Money Markets
By REUTERS
In Summary
- The bank intervened in September when the shilling reached 89.50 levels, by selling dollars and aggressively mopping up local currency through repurchase agreements (repos).
The Kenyan shilling was steady on Tuesday, hovering
near three-year lows after weekend attacks in the country, and traders
said they were watching to see if the central bank would intervene to
prop up the shilling.
At 0830 GMT, commercial banks posted the shilling at
89.55/65 to the dollar, barely changed on Monday close of 89.60/70,
which was its weakest level since December 2011.
"The market is trying to figure out if the central
bank will do anything or will it let it slide off," said a trader at one
Nairobi-based commercial bank. "We wait to see whether it will mop up
liquidity or it will sell dollars," the trader said.
The bank intervened in September when the shilling
reached 89.50 levels, by selling dollars and aggressively mopping up
local currency through repurchase agreements (repos). By mopping up
liquidity, the bank makes it relatively costlier to hold onto long
dollar positions, which in turn helps strengthen the shilling.

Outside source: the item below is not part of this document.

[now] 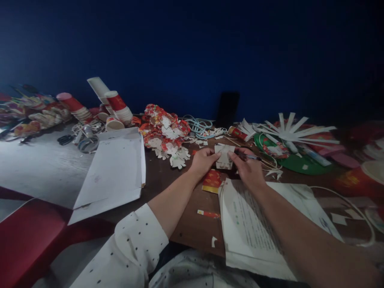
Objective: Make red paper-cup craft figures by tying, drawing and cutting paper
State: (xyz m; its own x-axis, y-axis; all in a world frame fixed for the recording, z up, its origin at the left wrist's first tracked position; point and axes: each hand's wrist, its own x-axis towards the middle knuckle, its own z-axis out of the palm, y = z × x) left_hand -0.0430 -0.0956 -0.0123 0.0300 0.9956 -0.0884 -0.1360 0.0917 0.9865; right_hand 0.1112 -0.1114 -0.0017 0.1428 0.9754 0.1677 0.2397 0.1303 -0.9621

Traders say the shilling is expected to stay under
pressure in coming days due to insecurity fears along Kenya's
tourism-reliant Indian Ocean coast where over the weekend suspected
separatists attacked army posts. The attacks threatened the already
ailing tourism sector, a key source of hard currency, traders said.
Insecurity plagues East Africa's biggest economy,
and attacks in the past year on the coast and in the capital have
prompted Western nations to issue travel warnings, hitting the tourist
industry, a big source of hard currency to the economy.
Traders also said they would wait to see what
action would be taken by the central bank's rate setting committee,
which is due to meet on Tuesday.
A Reuters poll of 14 economists found that the majority expect the bank to keep rates unchanged at 8.5 per cent.